**The task**
Beginning with the opening line of the entries, return every line through the one containing "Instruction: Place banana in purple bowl", both included, and nothing else. Omit pictures.

-------- Given records --------

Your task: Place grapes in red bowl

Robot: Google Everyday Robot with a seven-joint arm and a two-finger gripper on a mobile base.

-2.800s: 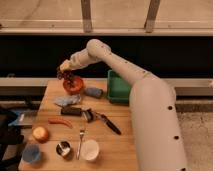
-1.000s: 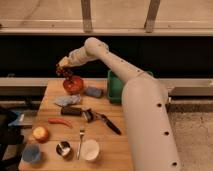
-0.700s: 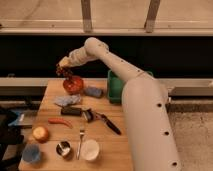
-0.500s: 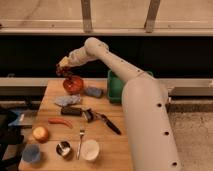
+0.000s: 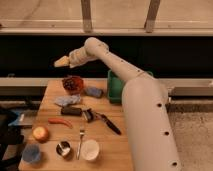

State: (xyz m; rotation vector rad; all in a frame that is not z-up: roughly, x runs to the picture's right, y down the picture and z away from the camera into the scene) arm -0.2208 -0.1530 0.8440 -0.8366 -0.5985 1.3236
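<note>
The red bowl (image 5: 65,81) stands at the back of the wooden table (image 5: 115,150). The dark reddish-purple grapes (image 5: 74,84) lie inside it. My gripper (image 5: 62,61) hangs in the air above the bowl and a little to its left, apart from it. It is open and holds nothing. The arm reaches in from the right.
A green bin (image 5: 114,86) stands right of the bowl, with a blue-grey sponge (image 5: 93,92) between them. In front lie a pale bag (image 5: 67,100), a dark bar (image 5: 71,111), a red chili (image 5: 60,122), a black-handled tool (image 5: 109,124), a fork (image 5: 81,140), a white cup (image 5: 90,149), a metal cup (image 5: 63,148), a blue cup (image 5: 31,153) and an orange fruit (image 5: 41,133).
The gripper held the grapes just above the bowl. Now the grapes lie in the bowl, and the empty gripper has risen a little and shifted left.
</note>
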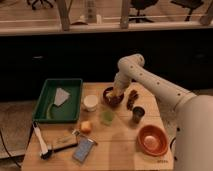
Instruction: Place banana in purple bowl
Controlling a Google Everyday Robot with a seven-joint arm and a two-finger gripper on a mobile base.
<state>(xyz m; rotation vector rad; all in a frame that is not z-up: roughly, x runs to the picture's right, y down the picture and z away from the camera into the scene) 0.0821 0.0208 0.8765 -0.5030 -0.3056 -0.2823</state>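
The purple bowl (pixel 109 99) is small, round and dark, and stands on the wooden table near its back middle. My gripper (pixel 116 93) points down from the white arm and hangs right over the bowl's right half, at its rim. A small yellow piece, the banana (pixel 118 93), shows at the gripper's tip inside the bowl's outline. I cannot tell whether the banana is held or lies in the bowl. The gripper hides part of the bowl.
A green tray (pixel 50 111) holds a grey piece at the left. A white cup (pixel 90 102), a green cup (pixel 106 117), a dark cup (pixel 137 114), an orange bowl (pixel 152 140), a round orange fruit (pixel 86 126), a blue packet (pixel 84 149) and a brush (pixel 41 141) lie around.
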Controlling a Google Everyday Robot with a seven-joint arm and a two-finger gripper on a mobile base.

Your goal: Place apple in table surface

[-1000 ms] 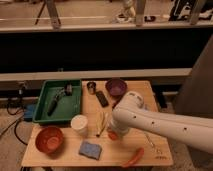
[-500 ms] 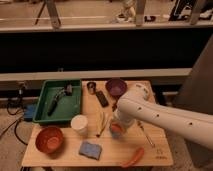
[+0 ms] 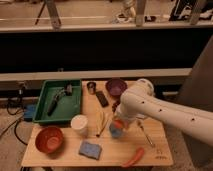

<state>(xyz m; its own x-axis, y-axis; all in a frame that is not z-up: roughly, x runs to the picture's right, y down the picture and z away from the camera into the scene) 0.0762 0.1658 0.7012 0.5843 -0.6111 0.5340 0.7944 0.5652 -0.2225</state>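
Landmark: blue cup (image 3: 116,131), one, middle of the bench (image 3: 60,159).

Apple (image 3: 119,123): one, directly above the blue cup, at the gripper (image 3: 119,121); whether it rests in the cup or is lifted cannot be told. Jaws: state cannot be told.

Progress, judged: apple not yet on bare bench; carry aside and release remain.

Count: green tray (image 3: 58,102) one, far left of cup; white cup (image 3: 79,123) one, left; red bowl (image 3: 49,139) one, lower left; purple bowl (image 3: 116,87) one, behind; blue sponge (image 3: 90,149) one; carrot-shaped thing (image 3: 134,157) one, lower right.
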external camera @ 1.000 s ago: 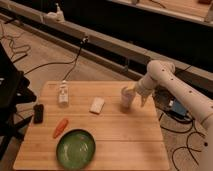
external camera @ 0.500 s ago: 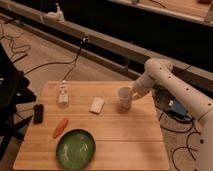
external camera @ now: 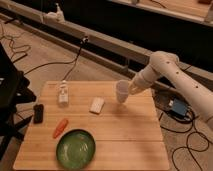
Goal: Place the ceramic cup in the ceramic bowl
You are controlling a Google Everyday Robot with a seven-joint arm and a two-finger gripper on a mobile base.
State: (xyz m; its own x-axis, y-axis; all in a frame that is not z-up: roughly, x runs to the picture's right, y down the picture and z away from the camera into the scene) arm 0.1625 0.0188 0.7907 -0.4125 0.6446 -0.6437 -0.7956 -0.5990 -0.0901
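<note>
The ceramic cup [external camera: 121, 91], whitish-grey and tapered, is upright near the back right of the wooden table [external camera: 125, 140], a little above its surface. My gripper [external camera: 130, 90] comes in from the right on the white arm and is shut on the cup's right side. The ceramic bowl [external camera: 75, 148], wide, shallow and glossy green, sits at the front left of the table, well away from the cup and to its lower left. The bowl holds nothing.
A flat white block [external camera: 97, 105] lies left of the cup. A small white bottle [external camera: 63, 93] stands at the back left, a black object [external camera: 38, 113] at the left edge, an orange carrot [external camera: 60, 128] just behind the bowl. Cables and a blue box [external camera: 177, 107] lie on the floor.
The gripper and the cup have moved a little to the left and slightly up. Everything else on the table has stayed put.
</note>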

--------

**Worked solution**
Your task: Place grapes in red bowl

Robot: Google Everyday Robot with a seven-joint arm and a two-finger gripper on a mobile base.

-2.800s: 
-1.000s: 
-0.700s: 
-0.500s: 
+0.000s: 

State: (xyz m; rotation vector rad; all in a frame that is not z-up: roughly, x runs to the picture's right, y down the picture and z away from the camera into the scene) arm -0.2208 -0.1530 0.8440 -0.8366 -0.5985 1.3236
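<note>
The red bowl (image 5: 65,81) stands at the back of the wooden table (image 5: 115,150). The dark reddish-purple grapes (image 5: 74,84) lie inside it. My gripper (image 5: 62,61) hangs in the air above the bowl and a little to its left, apart from it. It is open and holds nothing. The arm reaches in from the right.
A green bin (image 5: 114,86) stands right of the bowl, with a blue-grey sponge (image 5: 93,92) between them. In front lie a pale bag (image 5: 67,100), a dark bar (image 5: 71,111), a red chili (image 5: 60,122), a black-handled tool (image 5: 109,124), a fork (image 5: 81,140), a white cup (image 5: 90,149), a metal cup (image 5: 63,148), a blue cup (image 5: 31,153) and an orange fruit (image 5: 41,133).
The gripper held the grapes just above the bowl. Now the grapes lie in the bowl, and the empty gripper has risen a little and shifted left.
</note>
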Instruction: Place banana in purple bowl

The exercise has been carried out in full.